Kilim
|When I got to Marrakech at 3 a.m. the flat was a shell of cinderblock, three rooms, a toilet and small kitchen. It was "under construction" Casablanca friends said. Everything was under construction in a country where eight hours seemed like 24 and you instantly became a character in a strange wild film. Beautiful intensity.
Hustlers shuttled visitors back and forth. They cast them from one to the other. They were the jugglers and I was the ball. I learned this in the Marrakech souk.
A boy led me through a maze of blind trash filled alleys to the tanneries. He handed me off to a man who guided me passed workers standing in giant cement vats full of urine solvents cleaning leather and multi-hued colors for dyeing. He, in turn, handed me off to Taib selling kilim carpets.
“I have worked in the tanneries for 37 years,” Taib, a 47 year old said over tea in his showroom overlooking the vats. “We start at 5 a.m. and work to dusk.”
Taib described the workmanship of various silk kilim carpets piled in the room as his helper unrolled carpet after carpet. The silk work was a beautiful assortment of reds, oranges, blues, greens with intricate patterns.
“These are made by Berbers 1400 kilometers to the south,” he said. “They bring them here and we trade them leather.

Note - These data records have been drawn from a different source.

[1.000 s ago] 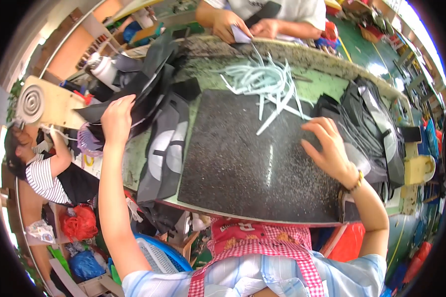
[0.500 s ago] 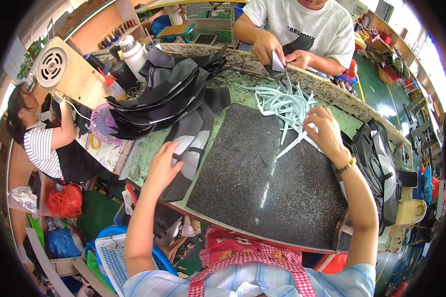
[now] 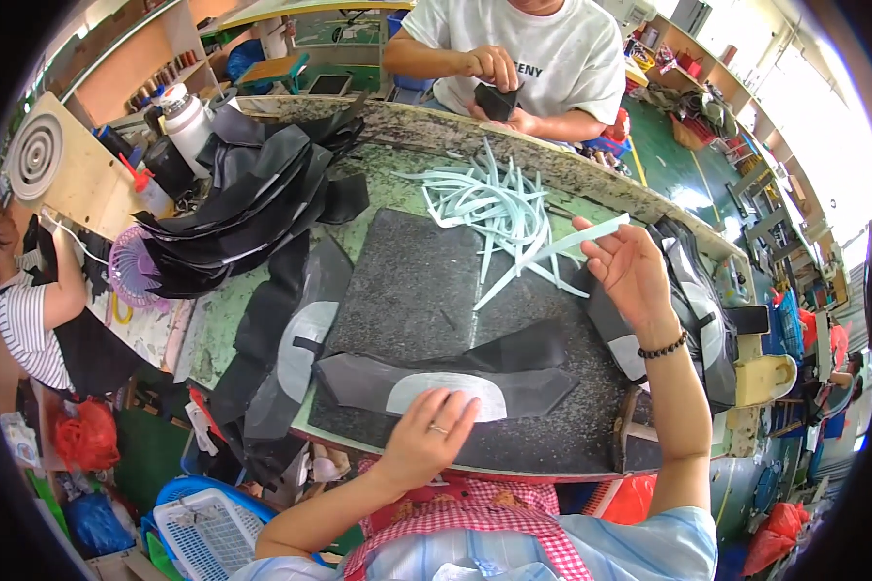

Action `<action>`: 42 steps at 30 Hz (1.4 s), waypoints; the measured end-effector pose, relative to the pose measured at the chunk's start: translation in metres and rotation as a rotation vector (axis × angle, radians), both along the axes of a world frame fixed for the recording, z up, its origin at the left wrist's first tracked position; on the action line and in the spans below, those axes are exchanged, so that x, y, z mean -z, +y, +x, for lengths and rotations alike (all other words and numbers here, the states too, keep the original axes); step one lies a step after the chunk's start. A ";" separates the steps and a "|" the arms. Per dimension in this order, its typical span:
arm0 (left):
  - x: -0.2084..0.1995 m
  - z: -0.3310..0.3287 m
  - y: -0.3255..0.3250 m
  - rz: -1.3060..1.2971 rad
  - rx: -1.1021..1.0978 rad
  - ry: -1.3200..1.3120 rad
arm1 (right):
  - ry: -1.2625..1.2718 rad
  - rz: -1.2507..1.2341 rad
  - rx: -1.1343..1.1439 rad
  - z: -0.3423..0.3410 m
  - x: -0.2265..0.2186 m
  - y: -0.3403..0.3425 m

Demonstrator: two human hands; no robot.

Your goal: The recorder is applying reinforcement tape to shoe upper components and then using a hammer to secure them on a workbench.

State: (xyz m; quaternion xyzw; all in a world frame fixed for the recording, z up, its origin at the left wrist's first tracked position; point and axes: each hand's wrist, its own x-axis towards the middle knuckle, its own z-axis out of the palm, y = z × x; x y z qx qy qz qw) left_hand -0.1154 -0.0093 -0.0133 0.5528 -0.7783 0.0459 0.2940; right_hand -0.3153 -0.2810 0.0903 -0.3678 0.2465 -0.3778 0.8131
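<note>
On the dark speckled slab lies a curved dark grey fabric piece with a light grey patch and a black flap along its far side. My left hand rests on it with fingers stretched out at the patch's left part. My right hand is raised over the slab's right side, with a pale mint strip pinched at the fingers. Beyond the slab, a tangled heap of similar strips lies close by. More patched grey pieces lie to the left.
A tall stack of black pieces stands far left, beside a purple fan and a white flask. More pieces pile at right. Across the bench, a person's hands hold a dark piece. Another person sits at left.
My left hand has brought a patched grey piece from the left onto the slab. My right hand has lifted a pale strip from the heap.
</note>
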 end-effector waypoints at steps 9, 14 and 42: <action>-0.006 0.002 0.003 0.076 0.010 -0.166 | -0.172 0.299 -0.008 -0.039 0.010 0.038; -0.010 0.015 0.000 0.162 0.081 -0.104 | -0.148 0.311 0.022 -0.051 0.010 0.050; 0.007 -0.048 0.026 0.026 0.227 -0.006 | -0.050 0.208 -0.157 -0.012 0.051 0.206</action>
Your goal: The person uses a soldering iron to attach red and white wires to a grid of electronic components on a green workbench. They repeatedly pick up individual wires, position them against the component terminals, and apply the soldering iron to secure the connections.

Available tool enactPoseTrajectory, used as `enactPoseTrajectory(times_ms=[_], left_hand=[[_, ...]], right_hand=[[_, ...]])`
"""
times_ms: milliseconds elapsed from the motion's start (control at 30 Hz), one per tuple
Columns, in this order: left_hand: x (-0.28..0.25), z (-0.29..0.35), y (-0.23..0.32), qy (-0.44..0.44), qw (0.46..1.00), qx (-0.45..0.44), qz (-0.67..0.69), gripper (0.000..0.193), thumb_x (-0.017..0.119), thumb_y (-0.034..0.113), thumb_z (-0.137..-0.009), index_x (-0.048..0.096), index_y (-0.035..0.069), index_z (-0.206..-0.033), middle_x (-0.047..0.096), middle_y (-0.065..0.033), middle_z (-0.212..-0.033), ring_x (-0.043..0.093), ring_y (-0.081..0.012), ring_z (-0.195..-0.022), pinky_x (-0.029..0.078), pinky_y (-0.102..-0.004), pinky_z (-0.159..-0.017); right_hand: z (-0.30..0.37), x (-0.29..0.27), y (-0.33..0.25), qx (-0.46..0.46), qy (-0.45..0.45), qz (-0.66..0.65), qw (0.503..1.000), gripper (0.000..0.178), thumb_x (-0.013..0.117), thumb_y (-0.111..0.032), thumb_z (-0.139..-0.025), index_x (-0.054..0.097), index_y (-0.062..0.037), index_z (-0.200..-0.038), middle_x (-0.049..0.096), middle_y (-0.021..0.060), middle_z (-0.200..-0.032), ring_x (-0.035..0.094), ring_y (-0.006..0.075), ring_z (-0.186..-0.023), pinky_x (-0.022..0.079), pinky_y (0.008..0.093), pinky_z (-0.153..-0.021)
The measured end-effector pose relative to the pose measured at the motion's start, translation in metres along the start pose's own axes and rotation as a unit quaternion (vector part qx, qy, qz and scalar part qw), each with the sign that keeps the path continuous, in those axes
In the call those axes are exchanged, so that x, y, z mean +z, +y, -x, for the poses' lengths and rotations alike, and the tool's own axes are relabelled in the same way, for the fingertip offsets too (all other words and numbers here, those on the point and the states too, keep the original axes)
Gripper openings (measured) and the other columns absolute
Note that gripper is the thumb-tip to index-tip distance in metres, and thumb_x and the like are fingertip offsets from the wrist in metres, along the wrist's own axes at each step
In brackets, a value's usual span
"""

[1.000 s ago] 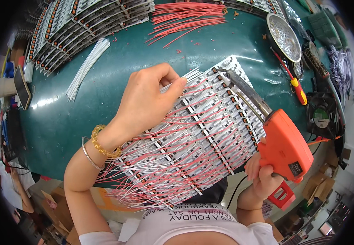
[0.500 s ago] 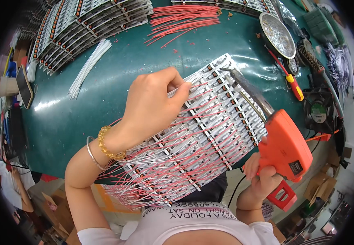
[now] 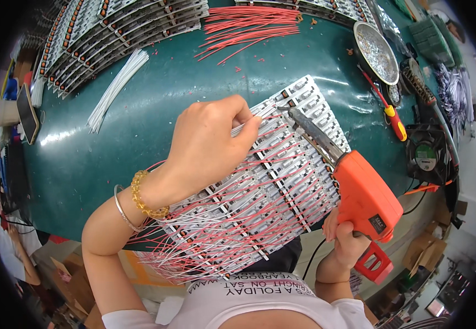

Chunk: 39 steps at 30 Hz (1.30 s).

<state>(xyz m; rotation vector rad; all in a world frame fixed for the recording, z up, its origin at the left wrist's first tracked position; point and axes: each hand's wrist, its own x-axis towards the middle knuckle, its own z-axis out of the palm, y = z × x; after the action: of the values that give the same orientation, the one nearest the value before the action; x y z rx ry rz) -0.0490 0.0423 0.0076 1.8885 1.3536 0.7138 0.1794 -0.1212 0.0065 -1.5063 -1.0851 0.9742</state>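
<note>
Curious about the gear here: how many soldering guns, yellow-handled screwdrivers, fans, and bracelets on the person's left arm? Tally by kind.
Soldering gun: 1
Screwdriver: 1
Fan: 1
Bracelets: 2
Total: 5

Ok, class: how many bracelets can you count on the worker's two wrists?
2: a yellow beaded bracelet around the wrist of the left hand, and a thin silver-coloured metal bangle beside it, farther from that hand. No others show.

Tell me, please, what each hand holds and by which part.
Right hand: soldering gun, by its handle. Left hand: white wires, seemingly near one end.
</note>
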Motion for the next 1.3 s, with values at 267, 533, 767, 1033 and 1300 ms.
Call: enactPoseTrajectory(times_ms=[267,533,767,1033,1300], left_hand=[[0.002,0.001,0.000,-0.001,1.000,-0.003,0.000,0.019,0.069,0.014,-0.084,0.064,-0.003,-0.076,0.065,-0.0123,-0.065,0.059,-0.0153,-0.055,0.046,-0.0300,-0.054],[-0.002,0.002,0.004,0.022,1.000,0.010,-0.015,0.017,0.070,0.012,-0.083,0.065,-0.002,-0.078,0.065,-0.0116,-0.065,0.058,-0.0156,-0.055,0.045,-0.0299,-0.054],[-0.013,0.007,0.019,0.076,0.989,0.112,-0.054,0.011,0.071,0.011,-0.083,0.065,0.004,-0.076,0.064,-0.0053,-0.069,0.056,-0.0197,-0.063,0.042,-0.0316,-0.066],[0.016,0.010,0.007,0.067,0.982,0.154,-0.092,0.020,0.069,0.011,-0.082,0.056,0.006,-0.068,0.059,-0.0048,-0.062,0.053,-0.0227,-0.057,0.036,-0.0350,-0.070],[0.016,0.009,0.004,0.071,0.981,0.158,-0.091,0.019,0.070,0.009,-0.081,0.056,0.006,-0.068,0.059,-0.0055,-0.062,0.054,-0.0235,-0.058,0.037,-0.0354,-0.067]], right_hand=[[0.001,0.001,-0.003,-0.028,0.009,-0.038,0.999,0.075,0.065,-0.044,-0.090,0.041,0.0177,-0.125,0.045,0.0014,-0.052,0.042,0.0104,-0.040,0.037,0.0236,-0.041],[0.005,-0.004,0.010,-0.070,0.003,-0.056,0.996,0.077,0.063,-0.046,-0.090,0.040,0.0171,-0.127,0.043,0.0004,-0.052,0.042,0.0096,-0.039,0.037,0.0234,-0.040],[0.011,-0.004,0.002,-0.062,0.036,-0.073,0.995,0.077,0.059,-0.050,-0.091,0.040,0.0156,-0.128,0.043,-0.0001,-0.051,0.042,0.0091,-0.039,0.038,0.0229,-0.041],[0.017,-0.003,0.004,-0.034,0.027,-0.052,0.998,0.077,0.061,-0.049,-0.090,0.040,0.0149,-0.128,0.044,-0.0001,-0.051,0.042,0.0093,-0.040,0.038,0.0238,-0.042],[0.018,-0.009,0.014,-0.012,0.007,-0.013,1.000,0.074,0.066,-0.047,-0.088,0.044,0.0135,-0.124,0.045,0.0014,-0.052,0.042,0.0101,-0.041,0.038,0.0245,-0.042]])
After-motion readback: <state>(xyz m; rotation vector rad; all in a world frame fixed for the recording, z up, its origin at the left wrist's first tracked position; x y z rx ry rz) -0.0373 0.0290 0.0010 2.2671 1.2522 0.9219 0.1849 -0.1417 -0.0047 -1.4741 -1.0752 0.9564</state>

The silk comes from Mali, South Africa and Europe. Every kilim tells a story.”
Small ones sell for $150, 4×6 carpets for $300. “We take all credit cards,” he said smiling, “and of course cash.” His team of salesmen herded French tourists into an adjacent room for their sales pitch.
“I don’t sell in the souk,” Taib said. “The taxes are too high and they pass the extra cost on to the tourist.”
When I left Taib, the boy appeared out the shadows with his hand out. The tannery man also expected something for his 'troubles.' It’s a handoff. Fleece the foreigner was the name of the game. Scam and scram survival.
I got on my magic carpet and sailed high above the Red City toward the snow capped Atlas Mountains.